#### Your instructions:
Scan the records below for the line containing "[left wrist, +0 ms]" and the line containing "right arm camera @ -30". Copy both, plus every line between, exactly.

#### Record extracts:
== Segment start ==

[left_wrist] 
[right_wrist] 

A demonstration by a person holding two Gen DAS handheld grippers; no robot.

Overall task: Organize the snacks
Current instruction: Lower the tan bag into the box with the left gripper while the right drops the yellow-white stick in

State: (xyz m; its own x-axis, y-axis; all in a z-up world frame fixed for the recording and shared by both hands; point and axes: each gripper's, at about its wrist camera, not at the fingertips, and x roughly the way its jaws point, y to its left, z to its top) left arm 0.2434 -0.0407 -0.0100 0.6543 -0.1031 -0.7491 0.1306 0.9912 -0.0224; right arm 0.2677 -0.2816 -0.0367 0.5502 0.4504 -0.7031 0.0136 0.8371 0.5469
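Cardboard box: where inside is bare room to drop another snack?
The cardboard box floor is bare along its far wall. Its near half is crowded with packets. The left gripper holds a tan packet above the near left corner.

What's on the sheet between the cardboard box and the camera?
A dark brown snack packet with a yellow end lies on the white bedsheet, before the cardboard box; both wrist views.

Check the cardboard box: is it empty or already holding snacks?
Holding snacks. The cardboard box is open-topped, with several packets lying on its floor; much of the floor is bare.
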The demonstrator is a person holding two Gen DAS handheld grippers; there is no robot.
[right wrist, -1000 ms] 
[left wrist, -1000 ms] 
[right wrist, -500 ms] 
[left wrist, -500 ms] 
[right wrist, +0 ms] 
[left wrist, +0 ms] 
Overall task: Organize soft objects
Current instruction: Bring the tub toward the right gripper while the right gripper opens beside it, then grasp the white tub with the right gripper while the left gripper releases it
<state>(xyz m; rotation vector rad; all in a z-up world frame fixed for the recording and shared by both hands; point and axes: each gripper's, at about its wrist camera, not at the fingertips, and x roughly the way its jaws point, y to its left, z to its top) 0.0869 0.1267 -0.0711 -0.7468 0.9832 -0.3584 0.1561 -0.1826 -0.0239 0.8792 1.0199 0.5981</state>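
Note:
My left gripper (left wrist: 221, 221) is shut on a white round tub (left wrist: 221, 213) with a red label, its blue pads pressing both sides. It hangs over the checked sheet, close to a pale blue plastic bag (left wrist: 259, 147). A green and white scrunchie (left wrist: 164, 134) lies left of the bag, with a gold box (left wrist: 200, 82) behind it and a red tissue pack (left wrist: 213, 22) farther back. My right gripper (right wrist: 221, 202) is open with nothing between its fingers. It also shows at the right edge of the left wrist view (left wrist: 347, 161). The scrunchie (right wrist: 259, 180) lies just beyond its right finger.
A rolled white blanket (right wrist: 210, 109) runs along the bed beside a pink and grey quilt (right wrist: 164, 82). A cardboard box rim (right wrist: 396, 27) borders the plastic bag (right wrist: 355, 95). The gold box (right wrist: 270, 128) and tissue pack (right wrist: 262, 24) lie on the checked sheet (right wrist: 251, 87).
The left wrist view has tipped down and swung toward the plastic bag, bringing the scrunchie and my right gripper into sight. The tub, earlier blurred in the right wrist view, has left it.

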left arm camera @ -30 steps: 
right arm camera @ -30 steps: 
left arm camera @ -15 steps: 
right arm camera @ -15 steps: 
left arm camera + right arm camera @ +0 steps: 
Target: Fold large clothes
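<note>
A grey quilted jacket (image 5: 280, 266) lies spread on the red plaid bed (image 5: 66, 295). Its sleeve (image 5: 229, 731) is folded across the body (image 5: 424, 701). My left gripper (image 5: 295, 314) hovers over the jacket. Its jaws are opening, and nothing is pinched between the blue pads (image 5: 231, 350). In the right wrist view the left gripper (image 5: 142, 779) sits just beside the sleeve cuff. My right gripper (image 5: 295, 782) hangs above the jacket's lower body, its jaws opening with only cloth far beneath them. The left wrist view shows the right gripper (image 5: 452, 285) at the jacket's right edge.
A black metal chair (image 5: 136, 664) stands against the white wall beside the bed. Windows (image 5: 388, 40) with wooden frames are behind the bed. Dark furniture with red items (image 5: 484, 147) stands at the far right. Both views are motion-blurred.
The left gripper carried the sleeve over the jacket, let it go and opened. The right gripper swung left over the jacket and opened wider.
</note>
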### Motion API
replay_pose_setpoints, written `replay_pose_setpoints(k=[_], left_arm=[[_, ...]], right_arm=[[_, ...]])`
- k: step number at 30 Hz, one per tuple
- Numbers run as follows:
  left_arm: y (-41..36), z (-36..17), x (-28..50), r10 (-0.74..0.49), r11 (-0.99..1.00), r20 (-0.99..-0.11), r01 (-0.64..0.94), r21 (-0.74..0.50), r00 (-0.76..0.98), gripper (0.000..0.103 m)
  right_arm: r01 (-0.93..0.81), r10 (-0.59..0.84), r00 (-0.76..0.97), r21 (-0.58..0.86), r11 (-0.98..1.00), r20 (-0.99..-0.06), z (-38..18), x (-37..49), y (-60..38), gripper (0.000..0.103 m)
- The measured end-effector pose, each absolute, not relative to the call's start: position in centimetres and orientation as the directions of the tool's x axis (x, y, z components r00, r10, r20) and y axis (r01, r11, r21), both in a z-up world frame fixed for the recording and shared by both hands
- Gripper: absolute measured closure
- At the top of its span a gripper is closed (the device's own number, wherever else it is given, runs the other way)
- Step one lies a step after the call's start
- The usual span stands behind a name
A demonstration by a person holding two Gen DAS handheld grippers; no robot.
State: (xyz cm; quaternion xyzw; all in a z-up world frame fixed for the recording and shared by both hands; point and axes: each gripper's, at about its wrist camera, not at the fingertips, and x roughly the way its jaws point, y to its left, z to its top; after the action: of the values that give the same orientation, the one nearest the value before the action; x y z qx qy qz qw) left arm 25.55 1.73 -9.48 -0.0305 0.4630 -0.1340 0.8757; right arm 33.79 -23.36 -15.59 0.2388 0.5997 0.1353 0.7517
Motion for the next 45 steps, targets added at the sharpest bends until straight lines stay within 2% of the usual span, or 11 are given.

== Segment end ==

#### Solution to this problem:
[left wrist, +0 ms] 
Overall task: Organize soft objects
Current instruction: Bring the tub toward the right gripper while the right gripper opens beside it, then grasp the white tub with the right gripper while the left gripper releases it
<state>(xyz m; rotation vector rad; all in a z-up world frame fixed for the recording and shared by both hands; point and axes: each gripper's, at about its wrist camera, not at the fingertips, and x roughly the way its jaws point, y to its left, z to its top) 0.0869 0.1267 -0.0711 -0.7468 0.9832 -0.3584 0.1561 -0.1826 -0.0239 0.8792 1.0199 0.5981</state>
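Note:
My left gripper (left wrist: 221, 221) is shut on a white round tub (left wrist: 221, 213) with a red label, its blue pads pressing both sides. It hangs over the checked sheet, close to a pale blue plastic bag (left wrist: 259, 147). A green and white scrunchie (left wrist: 164, 134) lies left of the bag, with a gold box (left wrist: 200, 82) behind it and a red tissue pack (left wrist: 213, 22) farther back. My right gripper (right wrist: 221, 202) is open with nothing between its fingers. It also shows at the right edge of the left wrist view (left wrist: 347, 161). The scrunchie (right wrist: 259, 180) lies just beyond its right finger.
A rolled white blanket (right wrist: 210, 109) runs along the bed beside a pink and grey quilt (right wrist: 164, 82). A cardboard box rim (right wrist: 396, 27) borders the plastic bag (right wrist: 355, 95). The gold box (right wrist: 270, 128) and tissue pack (right wrist: 262, 24) lie on the checked sheet (right wrist: 251, 87).
The left wrist view has tipped down and swung toward the plastic bag, bringing the scrunchie and my right gripper into sight. The tub, earlier blurred in the right wrist view, has left it.
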
left arm camera @ -30 steps: 
right arm camera @ -30 steps: 

Nothing remains to be done, and the exercise is complete.